Segment Start: Supplied material

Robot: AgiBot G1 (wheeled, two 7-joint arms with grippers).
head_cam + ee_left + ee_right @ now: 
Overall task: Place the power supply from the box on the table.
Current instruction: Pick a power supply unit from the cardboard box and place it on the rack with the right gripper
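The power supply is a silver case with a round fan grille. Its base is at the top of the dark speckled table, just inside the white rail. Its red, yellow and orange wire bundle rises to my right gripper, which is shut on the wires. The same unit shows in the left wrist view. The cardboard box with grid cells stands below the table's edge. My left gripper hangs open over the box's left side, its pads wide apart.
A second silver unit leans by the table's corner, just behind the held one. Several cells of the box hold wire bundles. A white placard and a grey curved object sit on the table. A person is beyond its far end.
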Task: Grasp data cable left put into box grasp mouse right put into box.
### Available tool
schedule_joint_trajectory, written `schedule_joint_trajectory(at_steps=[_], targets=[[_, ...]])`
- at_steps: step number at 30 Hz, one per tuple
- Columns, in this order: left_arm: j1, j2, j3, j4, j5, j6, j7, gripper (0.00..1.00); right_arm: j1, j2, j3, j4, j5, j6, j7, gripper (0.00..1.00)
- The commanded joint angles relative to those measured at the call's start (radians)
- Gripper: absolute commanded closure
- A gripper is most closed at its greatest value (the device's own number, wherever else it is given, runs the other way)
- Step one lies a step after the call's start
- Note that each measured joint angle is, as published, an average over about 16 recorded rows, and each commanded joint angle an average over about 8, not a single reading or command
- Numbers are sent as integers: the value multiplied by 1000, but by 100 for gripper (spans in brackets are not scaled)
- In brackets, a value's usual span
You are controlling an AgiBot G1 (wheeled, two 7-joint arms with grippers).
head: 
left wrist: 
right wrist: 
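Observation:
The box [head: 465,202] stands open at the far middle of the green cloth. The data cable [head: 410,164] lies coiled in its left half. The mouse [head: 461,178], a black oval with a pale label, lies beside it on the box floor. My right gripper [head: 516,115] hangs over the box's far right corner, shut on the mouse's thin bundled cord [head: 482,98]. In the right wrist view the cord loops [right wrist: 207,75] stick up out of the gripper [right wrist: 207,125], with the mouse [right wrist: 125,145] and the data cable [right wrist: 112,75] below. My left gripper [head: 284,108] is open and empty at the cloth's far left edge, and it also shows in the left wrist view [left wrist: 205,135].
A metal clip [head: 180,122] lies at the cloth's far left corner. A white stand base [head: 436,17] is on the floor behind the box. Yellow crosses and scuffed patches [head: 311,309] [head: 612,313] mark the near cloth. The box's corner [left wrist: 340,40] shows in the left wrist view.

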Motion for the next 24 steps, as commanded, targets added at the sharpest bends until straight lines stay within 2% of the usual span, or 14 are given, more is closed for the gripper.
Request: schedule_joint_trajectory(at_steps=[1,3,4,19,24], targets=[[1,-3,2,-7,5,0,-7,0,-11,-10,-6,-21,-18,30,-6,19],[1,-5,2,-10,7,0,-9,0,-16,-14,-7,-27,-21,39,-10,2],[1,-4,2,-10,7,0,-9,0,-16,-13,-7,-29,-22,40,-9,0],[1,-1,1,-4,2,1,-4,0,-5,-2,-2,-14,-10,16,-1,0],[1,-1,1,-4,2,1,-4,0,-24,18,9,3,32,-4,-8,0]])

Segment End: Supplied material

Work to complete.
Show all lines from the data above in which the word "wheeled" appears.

Answer box.
Robot: AgiBot G1 (wheeled, two 7-joint arms with grippers).
You are controlling an AgiBot G1 (wheeled, two 7-joint arms with grippers).

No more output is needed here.